* [What this task involves]
Please write out the listing below again in its exact form.

Start of Block

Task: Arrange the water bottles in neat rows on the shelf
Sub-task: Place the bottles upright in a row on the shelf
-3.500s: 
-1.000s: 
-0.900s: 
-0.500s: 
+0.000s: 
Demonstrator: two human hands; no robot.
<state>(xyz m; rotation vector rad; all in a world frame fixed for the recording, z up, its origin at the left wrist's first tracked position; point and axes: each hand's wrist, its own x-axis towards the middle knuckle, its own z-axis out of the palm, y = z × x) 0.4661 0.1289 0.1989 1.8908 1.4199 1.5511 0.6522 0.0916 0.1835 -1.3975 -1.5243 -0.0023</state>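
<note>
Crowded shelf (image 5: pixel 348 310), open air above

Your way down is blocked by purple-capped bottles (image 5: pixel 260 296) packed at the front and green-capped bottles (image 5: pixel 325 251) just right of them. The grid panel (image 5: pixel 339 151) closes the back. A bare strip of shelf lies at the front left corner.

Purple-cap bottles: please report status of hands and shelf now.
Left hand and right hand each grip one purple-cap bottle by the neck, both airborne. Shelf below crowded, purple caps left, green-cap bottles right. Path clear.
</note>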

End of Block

* [Exercise response]
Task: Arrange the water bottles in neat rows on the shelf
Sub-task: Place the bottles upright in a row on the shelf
-3.500s: 
-1.000s: 
-0.900s: 
-0.500s: 
+0.000s: 
Demonstrator: two human hands; no robot.
<state>(xyz m; rotation vector rad; all in a world frame fixed for the recording, z up, its origin at the left wrist's first tracked position; point and axes: each hand's wrist, its own x-axis towards the middle knuckle, its own z-axis out of the palm, y = z × x) 0.4661 0.1289 0.1989 1.8908 1.4199 1.5511 0.6522 0.0916 0.1835 -1.3975 -1.5243 -0.0023</state>
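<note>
Crowded shelf (image 5: pixel 348 310), open air above

Your way down is blocked by purple-capped bottles (image 5: pixel 260 296) packed at the front and green-capped bottles (image 5: pixel 325 251) just right of them. The grid panel (image 5: pixel 339 151) closes the back. A bare strip of shelf lies at the front left corner.

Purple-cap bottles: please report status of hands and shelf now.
Left hand and right hand each grip one purple-cap bottle by the neck, both airborne. Shelf below crowded, purple caps left, green-cap bottles right. Path clear.
</note>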

The exercise is done; no more work remains.